Apparently Jake Needham's newly published second volume of his Inspector Tay series, The Umbrella Man, is available only in a Kindle version because the government of Singapore is not happy with his portrayal of their island republic. Having been to Singapore, and having just read The Umbrella Man, I can well believe that. The novel is about the blending of personal, professional, and cultural disasters, but the story is grounded in an unusually direct portrayal of the consequences of Singapore's quest for stability and prosperity at the expense of other democratic goals.

The novel begins with a series of bombings that will inevitably suggest terrorist attacks across the world (particularly, to an American reader at least, 9/11). The attack destroys the architectural and commercial heart of the city-state, as well as the confidence of its citizens. But Tay, due to the events of the previous novel, The Ambassador's Wife, is persona non grata with his own superiors and with the U.S. authorities who are elbowing their way into the bombing investigation. Tay is shunted aside into the investigation of a single, seemingly insignificant, murder in an apartment at the distant edge of Singapore.

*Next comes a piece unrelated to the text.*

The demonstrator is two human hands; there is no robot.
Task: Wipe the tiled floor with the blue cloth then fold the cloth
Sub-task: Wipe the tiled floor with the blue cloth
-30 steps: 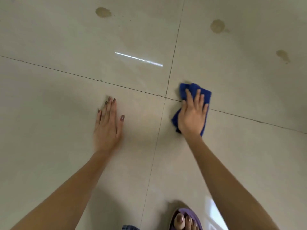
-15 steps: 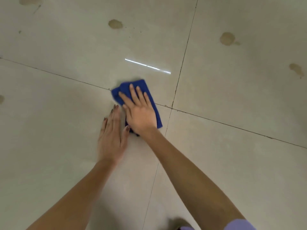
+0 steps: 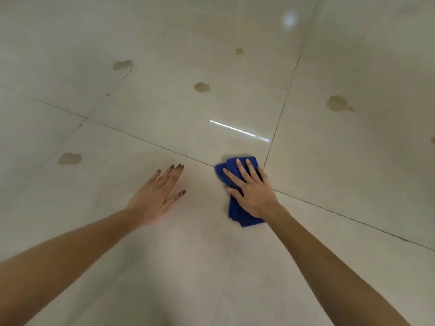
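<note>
While the right hand (image 3: pixel 253 196) lies flat on top of the blue cloth (image 3: pixel 236 214), I see its fingers (image 3: pixel 241 170) straight and slightly spread. They press the fabric down against the tiled floor (image 3: pixel 164 114) rather than curling round it. Its thumb sits on the cloth's left edge. The cloth is bunched into a thick, uneven pad. It shows beyond the fingertips at the far end and below the heel of the palm at the near end. It sits right where the grout lines (image 3: pixel 146 141) of four pale tiles meet, so the crossing is hidden under cloth and hand.

On my feed the left hand (image 3: pixel 156 197) is well apart from the cloth, to its left, on the near-left tile. It is laid out flat with the fingers straight and close together, the thumb angled out to the side, and it holds nothing. Its edges are a little blurred, so I cannot tell how firmly the palm bears on the tile. Dark polish shows on its nails.

Several brownish stains mark the floor, all clear of the cloth:
- one just beyond the left hand (image 3: pixel 69 158)
- one further out (image 3: pixel 201 87)
- one at far left (image 3: pixel 122 65)
- one on the right-hand tile (image 3: pixel 337 103)

A thin bright reflection (image 3: pixel 239 131) streaks the glossy tile just beyond the cloth.
</note>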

But Tay is, of course, determined to leverage his assignment into an investigation of the larger crime, and with the help of his long-suffering assistant, as well as a coroner, and a few others (including the mysterious American spook who played a large role in The Ambassador's Wife, plus a ghost from Tay's past) Tay stumbles up against both the truth and the solid resistance of almost everyone else involved in the bombing investigation.

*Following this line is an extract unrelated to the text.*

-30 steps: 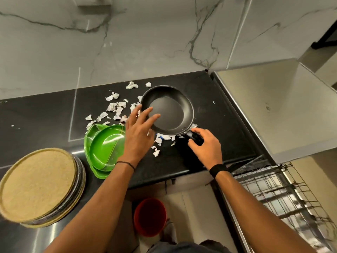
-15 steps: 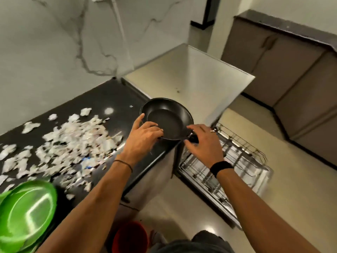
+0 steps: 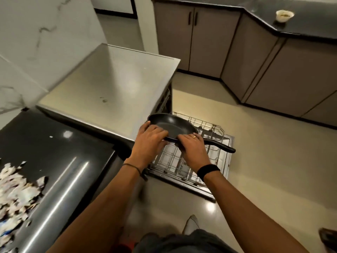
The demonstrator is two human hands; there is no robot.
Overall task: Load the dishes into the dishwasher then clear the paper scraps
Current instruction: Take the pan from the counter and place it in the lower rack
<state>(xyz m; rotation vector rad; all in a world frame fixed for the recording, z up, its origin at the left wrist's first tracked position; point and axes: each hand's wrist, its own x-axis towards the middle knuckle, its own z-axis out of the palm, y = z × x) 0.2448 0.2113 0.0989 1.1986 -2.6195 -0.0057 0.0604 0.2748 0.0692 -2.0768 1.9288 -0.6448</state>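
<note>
A black frying pan hangs in the air above the pulled-out wire dishwasher rack. My left hand grips the pan's near left rim. My right hand holds the near right rim where the handle starts, and the black handle sticks out to the right over the rack. The rack looks empty where it shows. Torn white paper scraps lie in a blurred heap on the black counter at the far left.
The dishwasher's steel top stands level with the counter, just left of the pan. Brown cabinets line the far side, with a small white bowl on their dark worktop. Beige floor lies around the rack.
The pan has left the counter and travelled right, out over the open rack. My right hand moved from the handle end to the rim. The view swung right, so the green plates dropped out of sight.
</note>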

The story is not a straight-ahead police procedural or thriller. Tay is led back and forth from his own family history to various possible truths about the smaller and the larger case, through official theories about the bombing and the murder and through versions of the truth that relate directly to Singapore's politics and culture. The ending evolves directly from Tay's life and his dogged pursuit, without stretching credulity or falling into the cliches of grand international conspiracy (a sort of novel for which I have little use). Needham, in fact, leads the reader forward with Tay's convictions and uncertainties, into the avenues and the back streets of a Singapore that he has surgically opened up with the fictional device of the bombings. The result is an unusually potent combination of the potent drivers of noir, criminal acts and social insight.